TALLEYRAND Y EL QUESO BRIE
Durante la celebración del Congreso de Viena, donde reyes, emperadores y diplomáticos bailaban y se divertían al mismo tiempo que arreglaban la carta de Europa, el príncipe de Talleyrand, representante de Francia, llamó la atención por su fastuosidad y ostentación.
A diario tenía la mesa puesta para quien quisiera compartir su comida. Ésta era siempre exquisita, y además era una norma que en dichos banquetes las ingeniosas conversaciones se dieran la mano elogiando las bondades de la comida.
En uno de esos banquetes, después de haber abordado algunos temas políticos de forma rápida y prudente, se entabló entre los comensales una discusión mucho más amena, sobre asuntos gastronómicos en la que cada cual ensalzaba la suculencia de los alimentos de sus países.
Cuando le tocó el turno al queso, lord Castlereagh, elogió el Stilton de Inglaterra; Alvim, el strachino de Milán; Zeltner, el sabroso queso de Emmenthal; el barón de Falk, ministro de Holanda, exaltó las excelencias del queso Limburg, al que Pedro el Grande, antes de comerlo lo medía con un compás.
Ninguno quería ceder a los demás…
El príncipe de Talleyrand mientras todos discutían, estaba en silencio.
De repente entró un lacayo anunciando que acababa de llegar el correo de Francia.
-¿Qué trae? -le dijo el príncipe.
-Despachos de la Corte y…
-¿Qué más?
-Una caja con quesos de Brie.
-Está bien.
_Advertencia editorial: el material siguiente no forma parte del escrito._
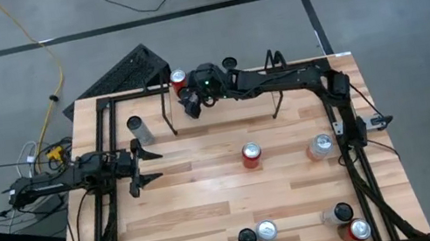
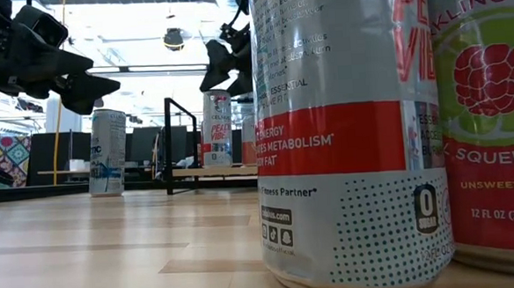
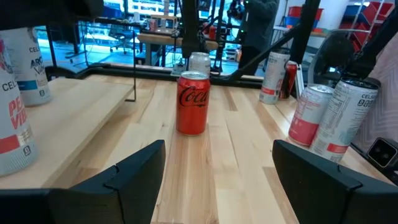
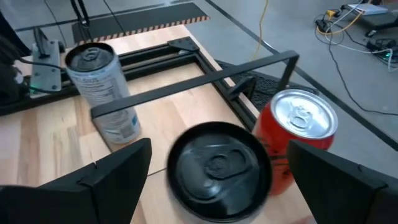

Que lleven el correo a la Cancillería y que nos sirvan al momento un queso de los que acaban de llegar.
El cronista añade: “Puesto el queso en la mesa se pinchó en el centro con un cuchillo y brotó una crema pura y estimulante. No hubo discusión, la prueba estaba hecha. Todos los sufragios fueron para el queso francés.